A word-for-word repeat of all the data is the goal.
=== DATA ===
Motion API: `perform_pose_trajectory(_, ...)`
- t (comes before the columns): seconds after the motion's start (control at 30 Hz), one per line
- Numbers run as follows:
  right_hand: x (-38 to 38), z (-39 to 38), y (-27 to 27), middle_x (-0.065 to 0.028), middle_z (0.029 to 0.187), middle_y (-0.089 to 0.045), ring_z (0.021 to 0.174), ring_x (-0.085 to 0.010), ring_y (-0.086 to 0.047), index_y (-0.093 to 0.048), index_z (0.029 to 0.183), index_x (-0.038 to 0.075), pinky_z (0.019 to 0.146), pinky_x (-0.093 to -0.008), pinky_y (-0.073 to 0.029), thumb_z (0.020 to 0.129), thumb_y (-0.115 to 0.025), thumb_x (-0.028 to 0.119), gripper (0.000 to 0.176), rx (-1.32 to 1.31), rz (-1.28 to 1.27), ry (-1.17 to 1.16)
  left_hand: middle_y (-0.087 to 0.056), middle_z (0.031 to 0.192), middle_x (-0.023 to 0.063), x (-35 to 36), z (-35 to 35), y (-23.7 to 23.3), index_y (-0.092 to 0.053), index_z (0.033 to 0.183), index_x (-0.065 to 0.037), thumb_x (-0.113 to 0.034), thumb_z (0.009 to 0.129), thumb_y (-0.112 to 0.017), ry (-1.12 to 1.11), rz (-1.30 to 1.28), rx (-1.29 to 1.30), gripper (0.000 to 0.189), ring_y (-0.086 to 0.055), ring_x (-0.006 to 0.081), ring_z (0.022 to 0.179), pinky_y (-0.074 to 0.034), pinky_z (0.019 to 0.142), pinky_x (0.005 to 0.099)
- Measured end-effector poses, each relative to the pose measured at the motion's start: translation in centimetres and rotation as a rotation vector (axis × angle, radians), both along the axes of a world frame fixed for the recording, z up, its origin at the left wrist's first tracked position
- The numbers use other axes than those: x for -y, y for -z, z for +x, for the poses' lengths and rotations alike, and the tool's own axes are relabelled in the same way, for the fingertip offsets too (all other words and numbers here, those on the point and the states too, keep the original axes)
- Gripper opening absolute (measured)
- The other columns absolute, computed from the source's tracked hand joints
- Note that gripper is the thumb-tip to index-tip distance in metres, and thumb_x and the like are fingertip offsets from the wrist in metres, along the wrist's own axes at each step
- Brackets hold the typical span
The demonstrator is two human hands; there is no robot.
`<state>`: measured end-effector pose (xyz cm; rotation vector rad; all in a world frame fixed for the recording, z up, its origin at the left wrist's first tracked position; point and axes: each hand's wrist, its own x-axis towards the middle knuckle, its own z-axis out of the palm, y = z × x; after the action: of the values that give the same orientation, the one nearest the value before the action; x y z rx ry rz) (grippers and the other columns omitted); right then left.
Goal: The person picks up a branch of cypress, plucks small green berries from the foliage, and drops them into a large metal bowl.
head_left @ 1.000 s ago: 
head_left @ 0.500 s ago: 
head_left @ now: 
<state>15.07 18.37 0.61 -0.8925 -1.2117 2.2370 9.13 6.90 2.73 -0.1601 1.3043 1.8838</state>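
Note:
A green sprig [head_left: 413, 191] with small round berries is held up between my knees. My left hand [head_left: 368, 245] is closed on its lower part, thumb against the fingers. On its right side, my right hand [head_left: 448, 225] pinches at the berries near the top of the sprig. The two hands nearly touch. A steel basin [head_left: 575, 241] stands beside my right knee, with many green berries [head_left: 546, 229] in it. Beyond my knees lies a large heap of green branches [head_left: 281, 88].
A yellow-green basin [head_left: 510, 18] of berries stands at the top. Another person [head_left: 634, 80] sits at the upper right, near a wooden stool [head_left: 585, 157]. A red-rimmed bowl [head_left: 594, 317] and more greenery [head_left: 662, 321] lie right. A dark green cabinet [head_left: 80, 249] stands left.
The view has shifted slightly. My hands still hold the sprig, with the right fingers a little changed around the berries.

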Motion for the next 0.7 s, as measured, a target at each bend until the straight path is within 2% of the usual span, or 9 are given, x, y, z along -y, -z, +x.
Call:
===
RESPONSE AREA -
Motion API: `perform_pose_trajectory(_, ...)`
- t (comes before the columns): seconds after the motion's start (control at 30 Hz), one per line
- Numbers run as follows:
  right_hand: x (-38 to 38), z (-39 to 38), y (-27 to 27), middle_x (-0.065 to 0.028), middle_z (0.029 to 0.187), middle_y (-0.089 to 0.045), ring_z (0.021 to 0.174), ring_x (-0.085 to 0.010), ring_y (-0.086 to 0.047), index_y (-0.093 to 0.048), index_z (0.029 to 0.183), index_x (-0.038 to 0.075), pinky_z (0.019 to 0.146), pinky_x (-0.093 to -0.008), pinky_y (-0.073 to 0.029), thumb_z (0.020 to 0.129), thumb_y (-0.115 to 0.025), thumb_x (-0.028 to 0.119), gripper (0.000 to 0.176), rx (-1.32 to 1.31), rz (-1.28 to 1.27), ry (-1.17 to 1.16)
  left_hand: middle_y (-0.087 to 0.056), middle_z (0.031 to 0.192), middle_x (-0.023 to 0.063), x (-35 to 36), z (-35 to 35), y (-23.7 to 23.3), index_y (-0.092 to 0.053), index_z (0.033 to 0.183), index_x (-0.065 to 0.037), thumb_x (-0.113 to 0.034), thumb_z (0.009 to 0.129), thumb_y (-0.112 to 0.017), ry (-1.12 to 1.11), rz (-1.30 to 1.28), rx (-1.29 to 1.30), gripper (0.000 to 0.189), ring_y (-0.086 to 0.055), ring_x (-0.006 to 0.081), ring_z (0.022 to 0.179), pinky_y (-0.074 to 0.034), pinky_z (0.019 to 0.142), pinky_x (0.005 to 0.099)
- Measured end-effector poses, each relative to the pose measured at the motion's start: translation in centimetres and rotation as a rotation vector (axis × angle, radians), both along the axes of a world frame fixed for the recording, z up, its origin at the left wrist's first tracked position
- The numbers use other axes than those: x for -y, y for -z, z for +x, for the poses' lengths and rotations alike, and the tool's own axes are relabelled in the same way, for the fingertip offsets too (all other words and numbers here, those on the point and the states too, keep the original axes)
- Gripper opening absolute (measured)
- The other columns absolute, computed from the source's tracked hand joints
- Note that gripper is the thumb-tip to index-tip distance in metres, and thumb_x and the like are fingertip offsets from the wrist in metres, along the wrist's own axes at each step
- Brackets hold the typical span
The demonstrator is two human hands; there is no robot.
`<state>`: measured end-effector pose (xyz cm; rotation vector rad; all in a world frame fixed for the recording, z up, its origin at the left wrist's first tracked position; point and axes: each hand's wrist, its own x-axis towards the middle knuckle, its own z-axis out of the palm, y = z × x; after the action: of the values that give the same orientation, the one nearest the value before the action; x y z rx ry rz) (grippers and the other columns omitted); right then left.
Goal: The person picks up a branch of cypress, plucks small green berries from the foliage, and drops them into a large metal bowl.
head_left @ 1.000 s ago: 
head_left @ 0.500 s ago: 
head_left @ now: 
<state>15.07 18.37 0.61 -0.8925 -1.2117 2.2370 9.13 6.90 2.73 -0.1601 1.3043 1.8838</state>
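Note:
A green sprig [head_left: 413, 191] with small round berries is held up between my knees. My left hand [head_left: 368, 245] is closed on its lower part, thumb against the fingers. On its right side, my right hand [head_left: 448, 225] pinches at the berries near the top of the sprig. The two hands nearly touch. A steel basin [head_left: 575, 241] stands beside my right knee, with many green berries [head_left: 546, 229] in it. Beyond my knees lies a large heap of green branches [head_left: 281, 88].
A yellow-green basin [head_left: 510, 18] of berries stands at the top. Another person [head_left: 634, 80] sits at the upper right, near a wooden stool [head_left: 585, 157]. A red-rimmed bowl [head_left: 594, 317] and more greenery [head_left: 662, 321] lie right. A dark green cabinet [head_left: 80, 249] stands left.
The view has shifted slightly. My hands still hold the sprig, with the right fingers a little changed around the berries.
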
Motion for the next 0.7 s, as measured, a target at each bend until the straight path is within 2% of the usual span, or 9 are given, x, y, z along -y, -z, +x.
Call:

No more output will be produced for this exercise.